To calculate establishment percentage:
. Count the number of plants in several randomly selected 20m lengths of row. Using a 20m length of string anchored to a stick or cane will be more accurate than trying to pace out 20m.
. Multiply the number of plants in each length by the seed spacing in centimetres and divide by 20.
. Investigate what has gone wrong if many of these results fall below 70%
Growth is still relatively slow but earlier drilled crops are now looking better with 6 -8 true leaves on fertile sites.
Manganese deficiency is showing up in some crops and foliar sprays should be applied when conditions allow.
Where second and final nitrogen applications are still required these should be applied as soon as conditions allow. See Advisory Bulletins No. 10 and 11 for further information.
Recently applied herbicides are working exceptionally well, although some reports of slight crop effects from triflusulfuron methyl (e.g. Debut) which has given rise to some yellowing of the beet.
FAR programmes are also working well - even with longer gaps than usual, the number of applications range from 4 on mineral soils up to 6 on the organic ones.

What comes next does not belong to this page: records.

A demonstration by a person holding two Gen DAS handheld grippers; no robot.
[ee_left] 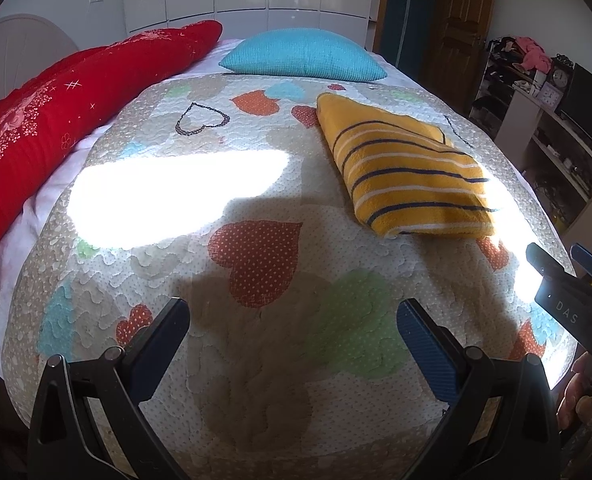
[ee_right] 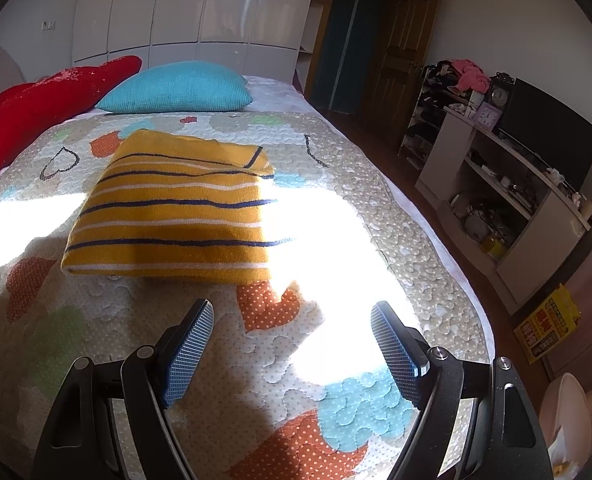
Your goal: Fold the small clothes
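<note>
1. Bed [ee_left: 256, 184] with a quilted cover printed with orange dotted, green and blue hearts fills both wrist views, crossed by a bright patch of sunlight
2. Folded yellow knit garment with navy and white stripes [ee_left: 403, 168] lies flat on the quilt as a neat rectangle, toward the right side of the bed in the left wrist view; in the right wrist view the same garment [ee_right: 176, 216] sits straight ahead, partly in sun and partly in shade
3. Left tool [ee_left: 294, 312] hovers above the near part of the quilt with its two blue-padded fingers spread wide apart, nothing between them, well short of the garment
4. Right tool [ee_right: 292, 318] also hangs over the quilt with its fingers spread wide and nothing gripped; the garment's near edge lies just beyond its fingertips. Its black body also shows at the right edge of the left wrist view
5. Turquoise textured pillow [ee_left: 303, 56] rests at the far end of the bed, beyond the garment and apart from it
6. Long red cushion with pale floral print [ee_left: 56, 108] runs along the left side of the bed
7. White glossy wardrobe doors [ee_right: 176, 8] stand behind the bed
8. Pale open shelving unit [ee_right: 503, 196] stands to the right of the bed, with cluttered shelves, a dark flat screen [ee_right: 551, 140] and small clocks on top
</note>
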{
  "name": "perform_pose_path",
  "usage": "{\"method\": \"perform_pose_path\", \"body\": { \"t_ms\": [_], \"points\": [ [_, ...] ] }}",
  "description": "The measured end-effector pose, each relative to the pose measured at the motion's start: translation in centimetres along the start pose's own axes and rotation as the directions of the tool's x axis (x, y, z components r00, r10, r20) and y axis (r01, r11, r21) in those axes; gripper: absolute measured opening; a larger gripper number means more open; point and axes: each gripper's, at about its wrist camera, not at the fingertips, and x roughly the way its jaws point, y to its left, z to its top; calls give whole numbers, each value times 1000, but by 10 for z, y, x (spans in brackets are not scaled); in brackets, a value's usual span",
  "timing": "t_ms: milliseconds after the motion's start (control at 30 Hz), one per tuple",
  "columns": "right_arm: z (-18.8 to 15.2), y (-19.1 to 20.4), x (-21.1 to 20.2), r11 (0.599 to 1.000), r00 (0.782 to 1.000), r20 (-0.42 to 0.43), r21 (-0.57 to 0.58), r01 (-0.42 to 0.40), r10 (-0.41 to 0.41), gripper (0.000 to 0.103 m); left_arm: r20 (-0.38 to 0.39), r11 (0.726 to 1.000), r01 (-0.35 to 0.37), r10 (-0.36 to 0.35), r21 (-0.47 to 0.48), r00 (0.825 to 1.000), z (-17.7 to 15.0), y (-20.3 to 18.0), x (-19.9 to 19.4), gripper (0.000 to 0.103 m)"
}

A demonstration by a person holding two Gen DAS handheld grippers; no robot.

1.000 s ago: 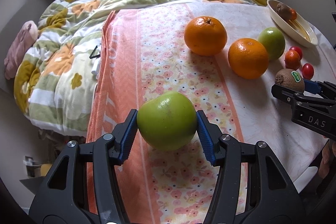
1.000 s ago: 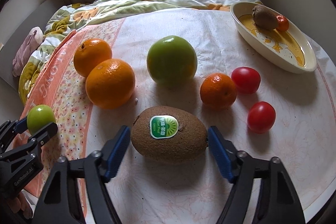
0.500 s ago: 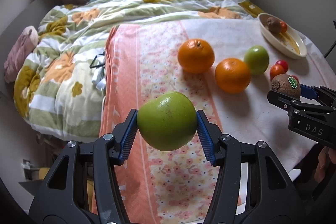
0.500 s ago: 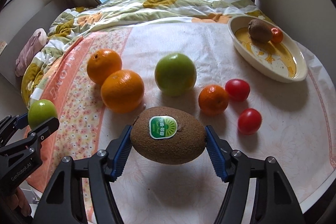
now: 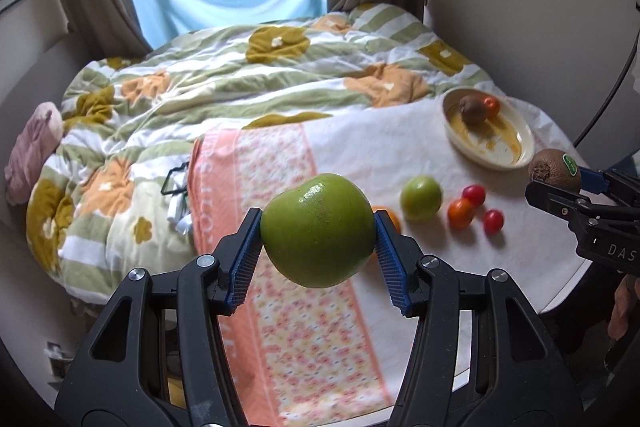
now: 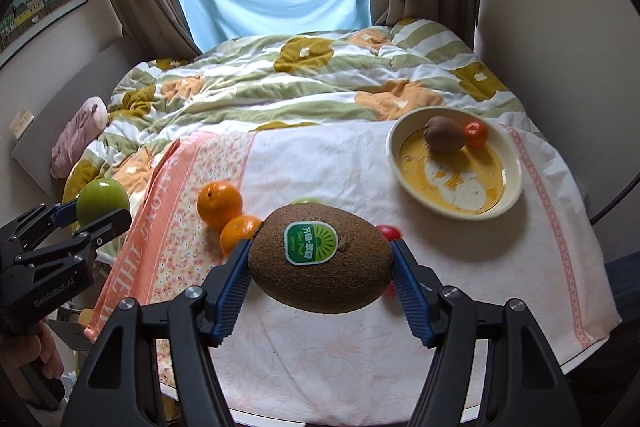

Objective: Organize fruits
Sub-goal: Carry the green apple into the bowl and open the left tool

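Fruit is held in both grippers, clear above the cloth-covered table (image 6: 460, 287). The left gripper (image 5: 318, 237) has its jaws clamped on a green apple (image 5: 318, 229); the right gripper (image 6: 320, 267) grips a stickered kiwi (image 6: 320, 259). The oval dish (image 6: 510, 195) sits near the far right edge, with bare white cloth between it and the loose fruit.

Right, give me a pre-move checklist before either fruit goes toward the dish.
1. Left gripper shut on the green apple, lifted off the cloth: ok.
2. Right gripper shut on the kiwi, lifted: ok.
3. Dish has free floor beside the small kiwi and tomato already inside: ok.
4. The two grippers are well apart: ok.
5. Fruit left on the cloth under the held kiwi: cannot tell, partly hidden.
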Motion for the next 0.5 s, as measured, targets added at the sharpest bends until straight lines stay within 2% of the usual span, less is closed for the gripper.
{"method": "perform_pose_path", "body": {
  "t_ms": [233,500],
  "points": [
    [25,-58,-12,1000,1000,25,-11,-9,9,64,17,998,34,-33,-47,999,31,-48,5,58],
    [55,-127,-5,997,999,21,-67,-24,25,64,1,996,57,-57,-69,998,64,-114,42,58]
  ]
}}
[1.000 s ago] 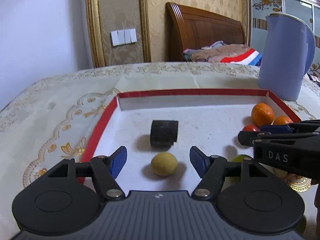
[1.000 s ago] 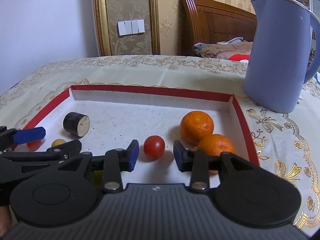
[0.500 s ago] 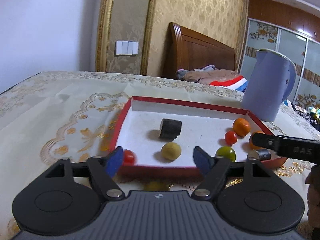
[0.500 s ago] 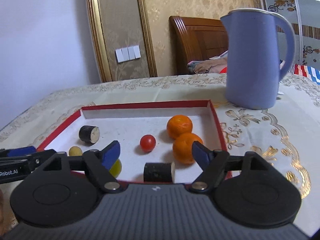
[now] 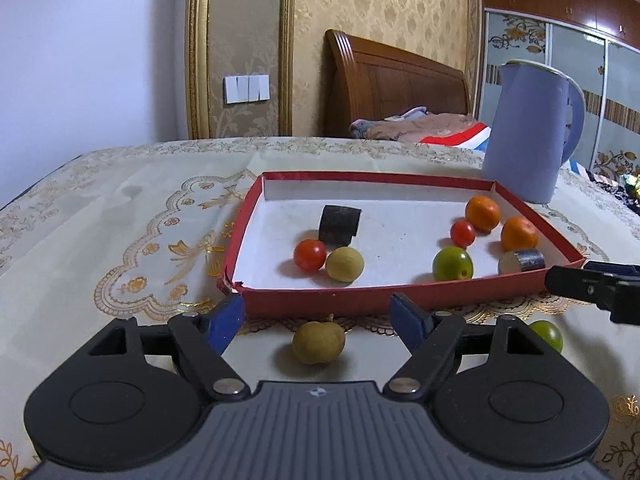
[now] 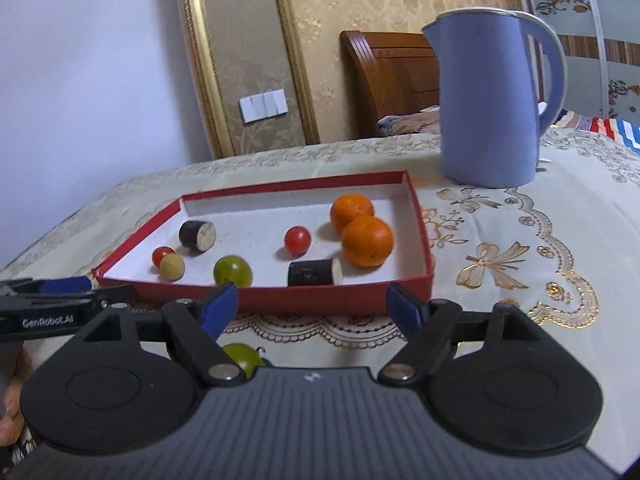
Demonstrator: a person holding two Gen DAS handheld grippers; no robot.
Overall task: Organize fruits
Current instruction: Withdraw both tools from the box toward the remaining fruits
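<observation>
Left gripper [image 5: 318, 318] hangs low over the embroidered cream tablecloth [image 5: 120, 240], blue-padded jaws spread wide, nothing clamped. A yellowish round fruit with a short stem [image 5: 318, 342] lies on the cloth directly between the pads, touching neither. Just right of that tool a green round fruit [image 5: 546, 334] also sits on the cloth, outside the box.

Right gripper [image 6: 312, 308] likewise stands spread and empty; the same green fruit shows just under and behind its left finger.

Judgement: the step in hand looks like collecting these two strays. For the yellowish one, centre the pads on its widest part, stem clear, and close gently, since it may roll. For the green one, the right tool sits too far forward; draw it back first so the fruit lies between the pads.

Just ahead of both tools, the shallow red-rimmed cardboard box with white floor [image 5: 400, 298] holds, near to far: a yellowish ball, a green fruit, a dark cylinder with pale cut end [image 6: 315, 272], two red cherry tomatoes, two orange mandarins, another dark cylinder [image 5: 339, 227].

Beyond the box to the right, a lavender plastic kettle [image 6: 490, 100].
</observation>
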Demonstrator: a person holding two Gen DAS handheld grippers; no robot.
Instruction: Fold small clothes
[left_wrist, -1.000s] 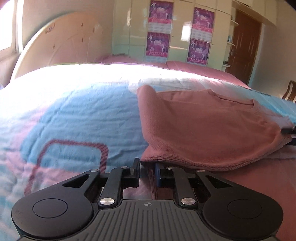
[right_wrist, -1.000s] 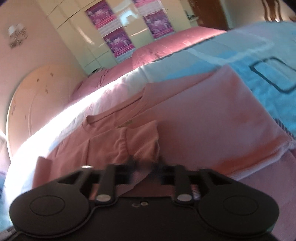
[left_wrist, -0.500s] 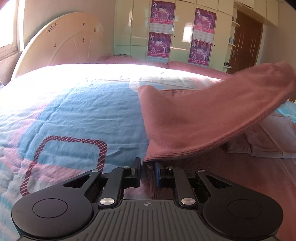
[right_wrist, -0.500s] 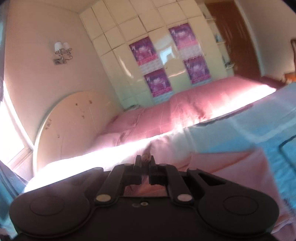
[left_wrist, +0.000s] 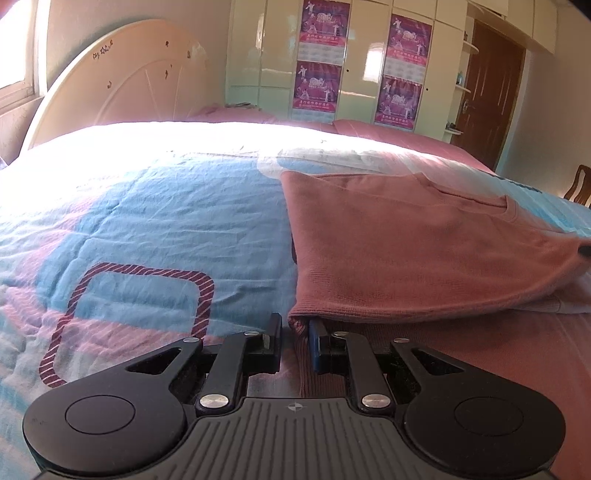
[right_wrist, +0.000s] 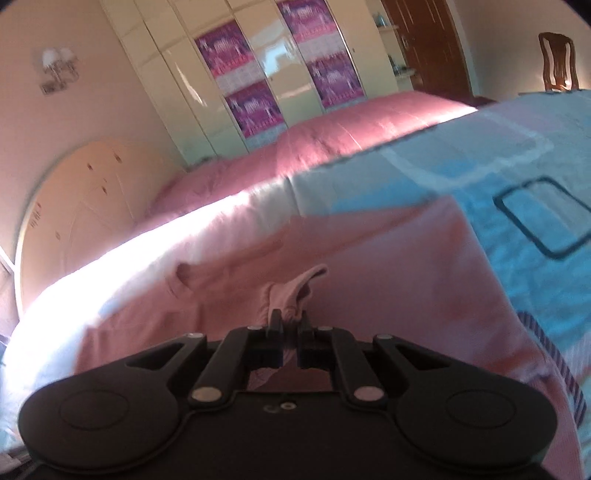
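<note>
A dusty-pink sweater lies on the blue and pink quilt. Its right part is folded over itself. In the left wrist view my left gripper is shut on the ribbed hem corner nearest the camera. A dark tip of my right gripper pokes out at the sweater's far right edge. In the right wrist view my right gripper is shut on a bunched piece of the sweater's fabric, held just above the spread sweater. I cannot tell which part of the sweater the bunch is.
The bed fills both views, with a pink cover at its far side. A rounded cream headboard stands at the left. Cream wardrobe doors with purple posters, a brown door and a wooden chair lie beyond.
My right gripper's jaws went from apart to shut on the fabric. It swung the sweater's right side up high, then brought it back down. My left gripper kept its hold on the hem.
</note>
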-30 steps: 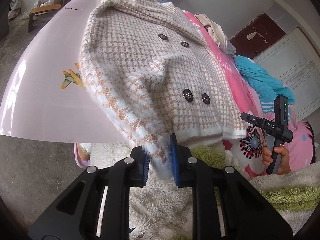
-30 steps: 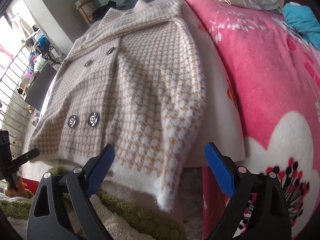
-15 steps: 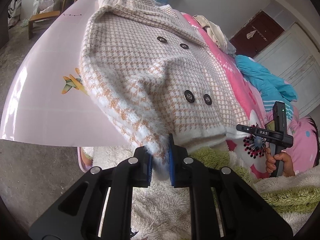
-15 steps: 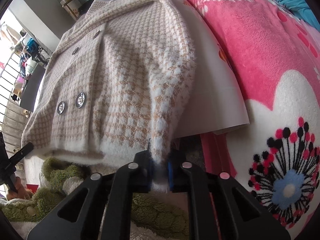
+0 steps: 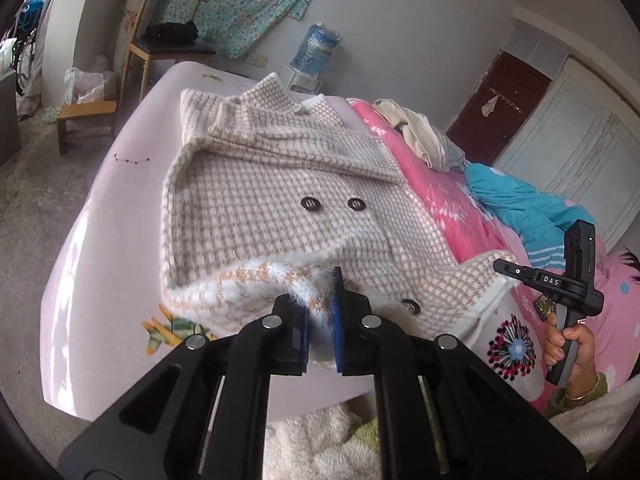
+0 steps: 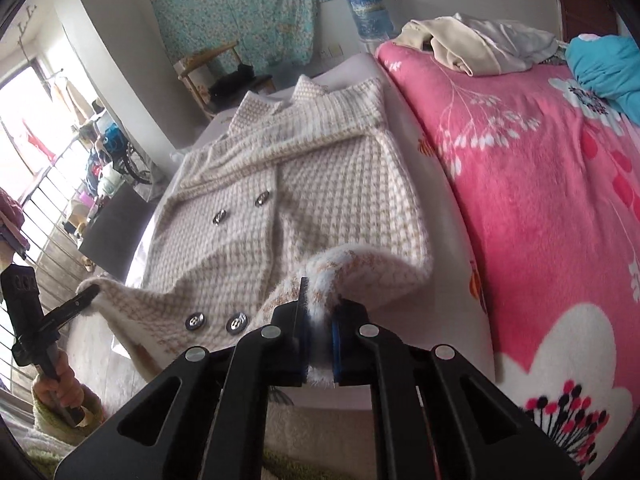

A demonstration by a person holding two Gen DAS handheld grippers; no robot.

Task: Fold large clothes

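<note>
Pink floral blanket (image 6: 540,200), water jug (image 5: 316,50), chair (image 5: 168,46)

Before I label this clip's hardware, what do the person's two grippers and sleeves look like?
Both the left gripper and the right gripper are matte black linkage frames with silver pivot bolts and blue pads. Seen from outside, the right one has a black handle with white "DAS" lettering and a small green light. A fluffy cream-and-green sleeve and a gold bangle are worn.

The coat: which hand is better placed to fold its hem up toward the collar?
Neither alone, probably. The left gripper and right gripper each pinch a lifted corner of the coat hem, so both should carry together.
</note>
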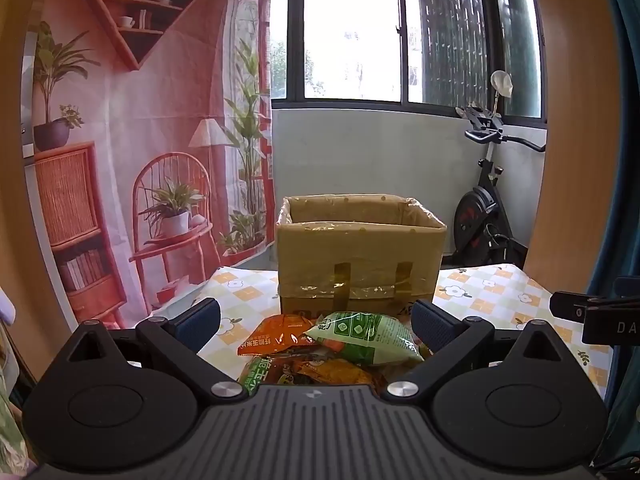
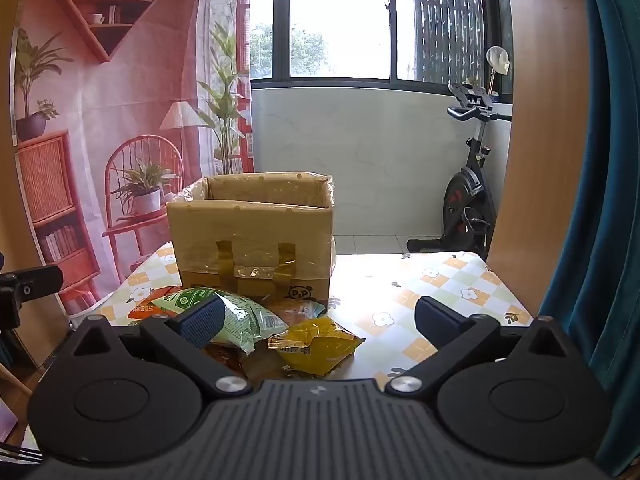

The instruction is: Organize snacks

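Note:
An open cardboard box point(image 1: 360, 264) lined with clear plastic stands on the table, also seen in the right wrist view as the box point(image 2: 256, 248). In front of it lies a pile of snack packets: a green packet point(image 1: 368, 336) on top, an orange packet point(image 1: 276, 336) at its left, more underneath. From the right wrist the green packet point(image 2: 244, 316) and a yellow packet point(image 2: 316, 344) show. My left gripper point(image 1: 316, 320) is open, hovering over the pile with nothing between its fingers. My right gripper point(image 2: 320, 320) is open too, with the yellow packet below it and untouched.
The table wears a checked cloth with flowers point(image 2: 440, 292). An exercise bike point(image 2: 468, 200) stands at the back right by the window. A printed backdrop point(image 1: 132, 140) hangs at the left. A teal curtain point(image 2: 592, 200) borders the right side. The right gripper's finger point(image 1: 576, 308) shows at the left view's right edge.

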Motion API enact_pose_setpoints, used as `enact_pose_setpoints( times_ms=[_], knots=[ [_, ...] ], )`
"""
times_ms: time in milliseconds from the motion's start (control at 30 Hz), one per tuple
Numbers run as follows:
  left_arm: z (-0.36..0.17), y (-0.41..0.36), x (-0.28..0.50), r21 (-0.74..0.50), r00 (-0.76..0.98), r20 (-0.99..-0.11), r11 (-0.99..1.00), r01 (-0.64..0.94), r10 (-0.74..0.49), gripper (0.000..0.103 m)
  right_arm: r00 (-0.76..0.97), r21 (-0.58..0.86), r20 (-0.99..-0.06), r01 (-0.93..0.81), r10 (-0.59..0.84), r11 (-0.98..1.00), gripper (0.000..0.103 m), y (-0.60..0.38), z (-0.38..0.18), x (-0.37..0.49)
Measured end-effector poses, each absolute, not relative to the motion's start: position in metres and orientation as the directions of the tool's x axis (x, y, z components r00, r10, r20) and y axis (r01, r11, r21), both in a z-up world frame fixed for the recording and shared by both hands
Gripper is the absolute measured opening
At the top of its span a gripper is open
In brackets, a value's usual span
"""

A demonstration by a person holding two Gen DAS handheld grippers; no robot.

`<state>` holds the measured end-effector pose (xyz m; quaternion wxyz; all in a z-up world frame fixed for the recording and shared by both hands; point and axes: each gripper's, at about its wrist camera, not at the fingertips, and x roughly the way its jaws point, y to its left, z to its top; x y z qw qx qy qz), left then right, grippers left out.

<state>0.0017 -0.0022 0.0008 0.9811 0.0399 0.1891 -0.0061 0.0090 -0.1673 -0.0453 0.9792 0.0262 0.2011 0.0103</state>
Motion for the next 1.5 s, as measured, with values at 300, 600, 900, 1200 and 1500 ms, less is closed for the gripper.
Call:
enact_pose_setpoints(
  times_ms=[300,600,900,1200,1500],
  knots=[
    [0.004,0.003,0.004,0.049,0.927,-0.375,0.999,0.014,0.005,0.102,0.919,0.062,-0.392,-0.016,0.039,0.998,0.103,-0.167,-0.046,0.008],
    [0.0,0.004,0.003,0.059,0.923,-0.383,0.998,-0.003,0.025,0.102,0.915,0.068,-0.401,-0.011,0.037,0.998,0.103,-0.169,-0.047,0.011],
    [-0.001,0.001,0.003,0.054,0.92,-0.391,0.998,-0.01,0.03,0.102,0.916,0.059,-0.399,-0.011,0.034,0.998,0.103,-0.165,-0.045,0.011],
    [-0.002,0.003,0.005,0.049,0.918,-0.396,0.999,-0.016,0.034,0.102,0.916,0.06,-0.4,-0.01,0.033,0.998,0.103,-0.166,-0.045,0.011],
    [-0.002,0.003,0.006,0.039,0.916,-0.4,0.999,-0.025,0.038,0.102,0.916,0.06,-0.401,-0.009,0.032,0.998,0.103,-0.166,-0.045,0.012]
  ],
)
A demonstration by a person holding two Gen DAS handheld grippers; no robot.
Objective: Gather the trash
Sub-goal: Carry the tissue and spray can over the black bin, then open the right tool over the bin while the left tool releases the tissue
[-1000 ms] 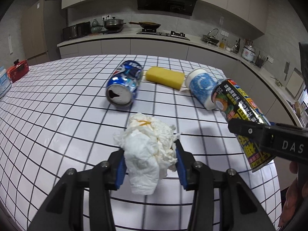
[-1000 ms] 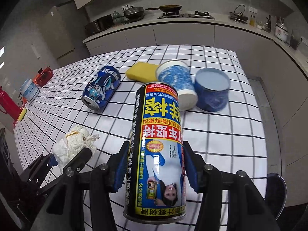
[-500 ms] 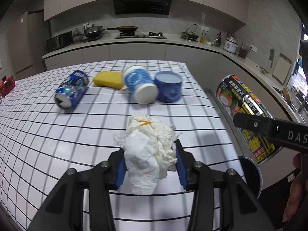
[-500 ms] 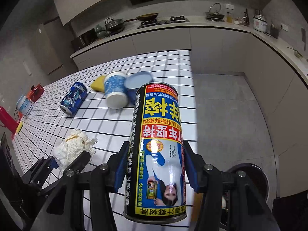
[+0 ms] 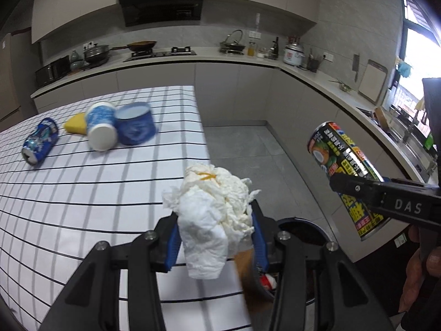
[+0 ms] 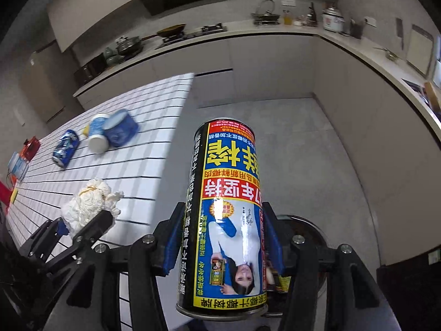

Control of volunteer potatoes (see Advisory Bulletin No. 10), and thistles is required in fields where these are a known problem, programmes should be based around clopyralid. To control annual sow-thistles apply clopyralid at the 2 true leaf of the weed.
For optimum control of creeping thistles a sequence of clopyralid applications is the most appropriate approach. The first application should be made when the weeds are at the rosette growth stage, followed by a second application three to four weeks later, it is likely that applications of clopyralid will be part of a sequential low dose program in 80 to 100 litres of water with tank mix partners. One creeping thistle stem per square metre can reduce the yield of sugar beet by one tonne per hectare.
Blackgrass is still emerging, allow sufficient intervals between other herbicides to ensure active growth of the weed where using graminicides.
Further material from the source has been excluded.